Current address: Department of Core Technology, R&D Center, LG Household & Healthcare (LG H&H), Seoul, 07795, South Korea.
Department of Life Science, Sogang University, Seoul, 04107, Republic of Korea.
BMC Med Genet. 2020 Dec 17;21(1):241. doi: 10.1186/s12881-020-01177-w.
Hepatitis B is known to cause several forms of liver diseases including chronic hepatitis B (CHB), and hepatocellular carcinoma. Previous genome-wide association study of CHB risk has demonstrated that rs12614 of complement factor B (CFB) was significantly associated with CHB risk. In this study, fine-mapping study of previously reported GWAS single nucleotide polymorphism (SNP; CFB rs12614) was performed to validate genetic effect of rs12614 on CHB susceptibility and identify possible additional causal variants around rs12614 in a Korean population.
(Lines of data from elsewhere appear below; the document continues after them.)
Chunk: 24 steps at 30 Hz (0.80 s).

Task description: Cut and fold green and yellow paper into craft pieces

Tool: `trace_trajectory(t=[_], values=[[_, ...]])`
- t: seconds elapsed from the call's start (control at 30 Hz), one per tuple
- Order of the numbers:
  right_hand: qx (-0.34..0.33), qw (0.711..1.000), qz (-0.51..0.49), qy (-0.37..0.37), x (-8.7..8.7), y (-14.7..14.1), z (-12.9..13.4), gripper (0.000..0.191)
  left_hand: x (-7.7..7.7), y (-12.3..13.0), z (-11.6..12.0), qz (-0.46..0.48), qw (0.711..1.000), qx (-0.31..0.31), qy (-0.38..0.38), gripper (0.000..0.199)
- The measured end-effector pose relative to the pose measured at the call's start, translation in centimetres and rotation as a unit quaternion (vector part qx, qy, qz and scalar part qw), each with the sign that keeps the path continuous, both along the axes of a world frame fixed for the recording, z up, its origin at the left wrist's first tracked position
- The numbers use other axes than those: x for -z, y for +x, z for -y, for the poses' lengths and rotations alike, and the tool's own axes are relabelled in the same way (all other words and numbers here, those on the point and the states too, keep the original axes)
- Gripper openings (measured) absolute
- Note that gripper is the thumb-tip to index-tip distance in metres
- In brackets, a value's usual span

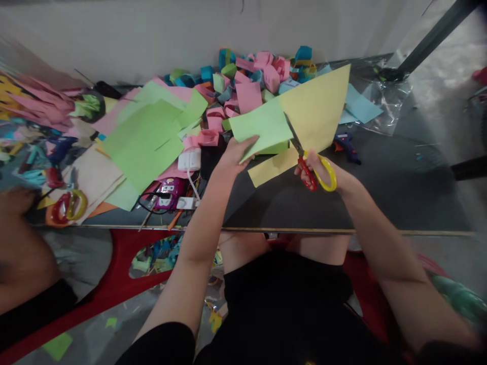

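Observation:
My left hand (236,154) is closed on a light green paper sheet (262,126), thumb on top. In my right hand (314,165) is a pair of scissors (299,147) with one red and one yellow handle loop. Their blades meet the right edge of the green sheet; whether they cut into it I cannot tell. Behind the blades a large yellow paper sheet (315,104) stands tilted up. A yellow paper strip (272,170) lies below the green sheet, its right end near my right hand.
Folded paper pieces (266,68) pile along the wall. Green sheets (142,137) and a purple power strip (169,192) lie left. Another pair of scissors (70,200) is near a co-worker's hand (17,200). A glue gun (346,146) and plastic film (397,101) lie right.

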State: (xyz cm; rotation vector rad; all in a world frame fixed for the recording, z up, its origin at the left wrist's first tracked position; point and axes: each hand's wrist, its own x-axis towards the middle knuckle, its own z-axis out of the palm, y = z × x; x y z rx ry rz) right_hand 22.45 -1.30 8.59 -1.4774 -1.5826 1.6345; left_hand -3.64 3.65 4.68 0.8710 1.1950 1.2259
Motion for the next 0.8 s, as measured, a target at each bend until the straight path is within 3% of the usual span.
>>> trace_trajectory(t=[0.07,0.17,0.33,0.6,0.8], values=[[-0.033,0.998,0.002,-0.045,-0.6,-0.6,-1.7,0.091,1.0,-1.5,-1.5,0.006,0.999,-0.003,-0.054,0.024],[-0.035,0.995,0.027,-0.090,-0.7,-1.9,-3.5,0.084,2.1,-2.9,-2.9,-0.008,0.998,0.009,-0.064,0.022],[0.011,0.990,0.048,-0.131,1.0,-3.7,-3.2,0.082,3.5,-2.8,-3.3,-0.027,0.998,0.016,-0.051,0.034],[0.007,0.999,-0.023,-0.041,3.8,-3.5,-3.2,0.085,4.1,-2.9,-2.7,-0.001,0.999,-0.045,0.003,0.037],[-0.049,0.997,-0.053,-0.026,3.5,-3.0,-3.6,0.089,3.9,-3.2,-2.1,0.012,0.999,-0.041,0.009,0.042]])
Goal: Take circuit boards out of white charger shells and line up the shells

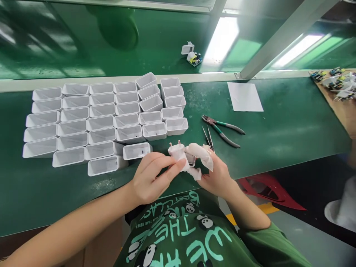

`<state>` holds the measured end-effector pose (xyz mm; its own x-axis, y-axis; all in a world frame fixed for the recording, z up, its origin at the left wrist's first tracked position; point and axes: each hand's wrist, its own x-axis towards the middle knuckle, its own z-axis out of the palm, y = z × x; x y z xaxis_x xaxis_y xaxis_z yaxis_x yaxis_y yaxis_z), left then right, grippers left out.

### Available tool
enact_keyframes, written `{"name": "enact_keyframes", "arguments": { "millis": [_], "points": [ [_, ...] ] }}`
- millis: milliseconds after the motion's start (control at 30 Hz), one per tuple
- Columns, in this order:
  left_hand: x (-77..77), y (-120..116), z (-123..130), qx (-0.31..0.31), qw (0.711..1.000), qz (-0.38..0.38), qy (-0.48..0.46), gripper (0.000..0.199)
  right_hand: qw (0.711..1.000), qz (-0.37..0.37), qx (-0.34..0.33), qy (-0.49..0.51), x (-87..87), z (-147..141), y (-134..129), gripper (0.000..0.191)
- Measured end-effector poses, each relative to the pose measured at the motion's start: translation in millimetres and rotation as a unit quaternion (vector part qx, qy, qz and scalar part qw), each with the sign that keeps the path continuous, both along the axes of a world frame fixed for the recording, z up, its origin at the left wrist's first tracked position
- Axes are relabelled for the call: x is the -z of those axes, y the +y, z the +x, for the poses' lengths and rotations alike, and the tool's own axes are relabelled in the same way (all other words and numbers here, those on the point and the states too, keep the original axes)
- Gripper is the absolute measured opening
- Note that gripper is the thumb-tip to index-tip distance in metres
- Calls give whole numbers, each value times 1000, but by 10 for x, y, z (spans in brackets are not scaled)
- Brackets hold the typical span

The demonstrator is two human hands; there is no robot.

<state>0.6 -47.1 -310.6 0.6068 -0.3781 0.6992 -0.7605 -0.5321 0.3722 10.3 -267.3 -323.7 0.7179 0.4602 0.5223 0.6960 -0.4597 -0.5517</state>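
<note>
In front of my body I hold a white two-pin plug housing (177, 151), its metal pins pointing away from me. My left hand (152, 176) pinches the side of the housing between thumb and fingers. Around its other end my right hand (215, 174) is closed, with loose white coverings over its fingertips. A small part of the housing's open inside shows between my hands; what is in it I cannot make out. Just beyond my right hand lie metal tweezers (210, 138), partly hidden by it. To the left stand rows of open white plastic cases (105, 165).
Pliers (219, 128) with green-and-grey handles lie to the right on the green table (292, 129). A white paper sheet (244, 96) is farther back. A small circuit board (194, 59) rests on the ledge behind. More electronic parts (342, 83) lie on cardboard at far right.
</note>
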Motion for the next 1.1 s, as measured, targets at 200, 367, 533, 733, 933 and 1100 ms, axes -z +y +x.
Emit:
{"name": "enact_keyframes", "arguments": {
  "millis": [200, 367, 533, 733, 933, 1100],
  "points": [
    [80, 20, 37, 28, 998, 51, -24, 34, 1000, 12, -9, 19, 24, 5, -15, 56],
    [65, 4, 34, 26, 997, 57, -43, 34, 1000, 10, -11, 25, 34, 8, -26, 58],
    [60, -32, 16, 15, 999, 29, -32, 27, 999, -9, -12, 31, 16, 26, -50, 53],
    [109, -30, -9, 21, 999, 14, -47, 37, 999, -19, -17, 30, 6, 38, -59, 46],
    [142, -93, -59, -3, 999, 2, -35, 29, 999, -17, -50, -2, 89, 51, -99, 32],
    [104, -86, -41, -13, 1000, -13, -22, 16, 992, -107, -60, -6, 75, 36, -147, 16]
  ]
}}
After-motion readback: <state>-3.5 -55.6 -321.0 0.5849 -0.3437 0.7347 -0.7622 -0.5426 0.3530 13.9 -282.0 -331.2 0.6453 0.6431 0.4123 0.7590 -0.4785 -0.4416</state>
This association study was conducted in order to identify genetic effects of CFB single nucleotide polymorphisms (SNPs) and to identify additional independent CHB susceptible causal markers within a Korean population.
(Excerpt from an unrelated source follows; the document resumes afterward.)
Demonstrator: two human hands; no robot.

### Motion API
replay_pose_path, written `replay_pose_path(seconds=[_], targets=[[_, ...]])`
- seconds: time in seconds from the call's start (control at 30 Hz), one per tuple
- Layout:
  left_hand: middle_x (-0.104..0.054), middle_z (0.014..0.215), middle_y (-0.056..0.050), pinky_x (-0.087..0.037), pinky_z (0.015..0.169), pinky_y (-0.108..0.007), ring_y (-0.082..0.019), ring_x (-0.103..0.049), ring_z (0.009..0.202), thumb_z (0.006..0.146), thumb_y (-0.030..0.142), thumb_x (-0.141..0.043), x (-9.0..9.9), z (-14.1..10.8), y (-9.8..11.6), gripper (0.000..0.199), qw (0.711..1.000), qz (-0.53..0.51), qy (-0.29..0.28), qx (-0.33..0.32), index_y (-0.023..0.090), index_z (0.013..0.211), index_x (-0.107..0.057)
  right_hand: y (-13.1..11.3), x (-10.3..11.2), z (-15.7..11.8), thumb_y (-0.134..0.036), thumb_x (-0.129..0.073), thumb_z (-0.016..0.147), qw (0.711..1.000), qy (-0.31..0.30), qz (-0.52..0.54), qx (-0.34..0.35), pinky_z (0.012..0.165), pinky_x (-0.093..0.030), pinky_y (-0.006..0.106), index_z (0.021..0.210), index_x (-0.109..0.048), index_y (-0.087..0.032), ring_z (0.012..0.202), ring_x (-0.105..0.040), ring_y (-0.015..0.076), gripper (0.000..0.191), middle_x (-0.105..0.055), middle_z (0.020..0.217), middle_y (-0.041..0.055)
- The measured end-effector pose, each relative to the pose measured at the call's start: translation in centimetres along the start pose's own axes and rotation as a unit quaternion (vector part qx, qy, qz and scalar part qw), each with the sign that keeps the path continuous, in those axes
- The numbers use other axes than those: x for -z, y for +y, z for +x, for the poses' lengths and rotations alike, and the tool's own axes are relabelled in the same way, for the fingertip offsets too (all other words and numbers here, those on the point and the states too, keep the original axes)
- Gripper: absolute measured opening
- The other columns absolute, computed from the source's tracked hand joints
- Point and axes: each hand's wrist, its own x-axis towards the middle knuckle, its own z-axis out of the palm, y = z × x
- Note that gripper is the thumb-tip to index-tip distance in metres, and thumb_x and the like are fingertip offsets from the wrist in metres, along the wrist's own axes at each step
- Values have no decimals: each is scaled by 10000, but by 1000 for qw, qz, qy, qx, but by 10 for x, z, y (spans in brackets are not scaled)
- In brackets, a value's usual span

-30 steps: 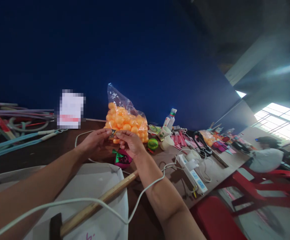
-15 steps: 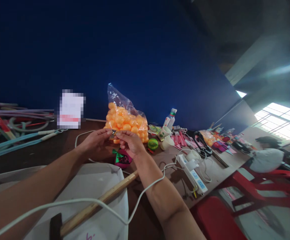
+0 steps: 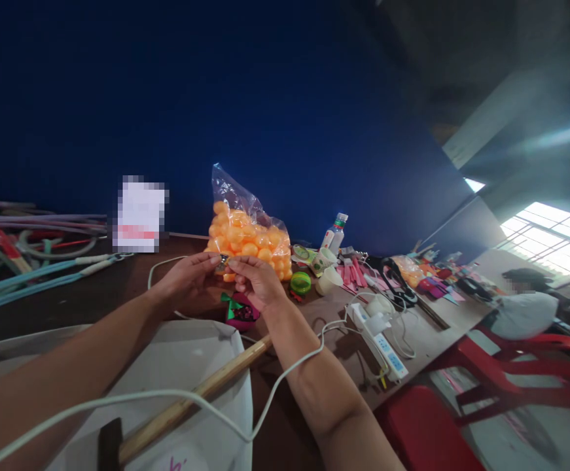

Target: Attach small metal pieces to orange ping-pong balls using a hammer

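My left hand (image 3: 189,275) and my right hand (image 3: 258,278) meet above the table, fingertips pinched on a small, shiny, dark and gold-coloured piece (image 3: 222,263) between them. Its kind is too small to make out. Just behind the hands stands a clear plastic bag of orange balls (image 3: 248,239). Under my right hand lies a magenta pouch-like thing (image 3: 242,314) with a green part, partly hidden by the hand. A green striped ball (image 3: 300,282) sits to the right of that hand.
A hammer (image 3: 191,405) lies across a white tray (image 3: 206,333) in front, with a white cable (image 3: 226,422) looping over. At right are a power strip (image 3: 380,343), a bottle (image 3: 334,234), a paper cup (image 3: 328,281) and red chairs (image 3: 427,425). Bundled hoops (image 3: 44,242) lie left. A person (image 3: 525,307) sits far right.
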Motion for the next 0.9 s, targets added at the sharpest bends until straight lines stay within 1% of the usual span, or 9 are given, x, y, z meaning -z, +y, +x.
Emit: replay_pose_path(seconds=[0.23,0.4,0.53,0.73,0.9], targets=[[-725,892,-136,-566,764,-451,-287,-706,782,765,283,-704,-1,-1,1,242,1000,12,8,-4,102,926,-701,0,0,0,-267,-811,551,1000,5,-10,5,386,-293,138,701,-660,-135,437,-409,20,250,-658,638,4],[-727,890,-135,-565,773,-440,-283,-704,781,754,306,-714,3,2,-1,230,1000,11,8,-4,136,908,-711,2,0,2,-264,-804,548,1000,6,-17,14,382,-307,144,715,-664,-133,422,-415,22,254,-661,628,6],[-727,893,-136,-568,764,-450,-286,-704,773,746,296,-718,3,2,-2,232,1000,16,12,1,134,912,-712,2,0,2,-263,-804,542,999,15,-22,19,380,-308,149,713,-651,-135,413,-414,24,263,-649,603,-3],[-730,906,-136,-561,783,-458,-286,-705,791,783,292,-682,3,1,-2,226,1000,23,-3,-5,128,937,-701,2,0,2,-282,-811,525,999,21,-37,23,386,-318,158,699,-638,-134,400,-430,27,287,-645,582,-8],[-734,918,-136,-567,770,-423,-279,-706,807,786,272,-683,2,2,-3,197,1000,21,11,1,130,921,-702,2,0,2,-297,-804,523,998,24,-50,31,385,-324,169,685,-631,-136,377,-443,33,286,-649,569,-17]])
A total of 10 CFB genetic polymorphisms were selected and genotyped in 1716 study subjects comprised of 955 CHB patients and 761 population controls.
A non-synonymous variant, rs12614 (Arg32Trp) in exon2 of CFB, had significant associations with risk of CHB (odds ratio = 0.43, P = 5.91 × 10). Additional linkage disequilibrium and conditional analysis confirmed that rs12614 had independent genetic effect on CHB susceptibility with previously identified CHB markers. The genetic risk scores (GRSs) were calculated and the CHB patients had higher GRSs than the population controls. Moreover, OR was found to increase significantly with cumulative GRS.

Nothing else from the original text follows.